_Your instructions:_
Leaving the pictures aside, restate all of the data exactly.

_Dataset excerpt:_

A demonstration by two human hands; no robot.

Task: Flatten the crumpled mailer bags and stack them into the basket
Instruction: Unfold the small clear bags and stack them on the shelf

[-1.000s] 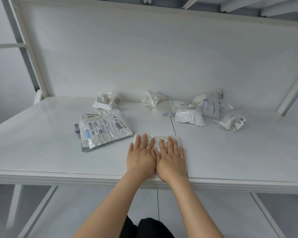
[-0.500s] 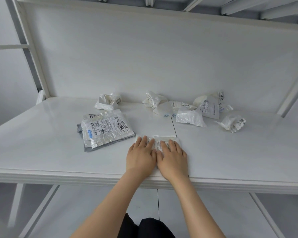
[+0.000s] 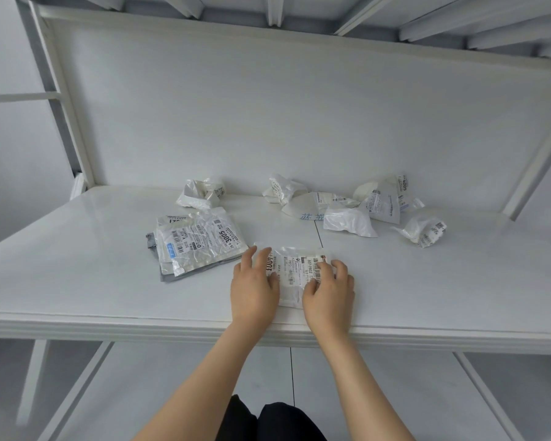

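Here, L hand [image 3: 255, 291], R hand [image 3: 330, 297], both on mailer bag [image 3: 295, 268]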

_Solution for this problem:_
A demonstration by two human hands; no robot.

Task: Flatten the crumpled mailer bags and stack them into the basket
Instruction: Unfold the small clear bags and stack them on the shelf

[-1.000s] 
[-0.500s] 
[+0.000s] 

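Here, L hand [image 3: 255, 291], R hand [image 3: 330, 297], both on mailer bag [image 3: 295, 268]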

The work on this exercise is now complete.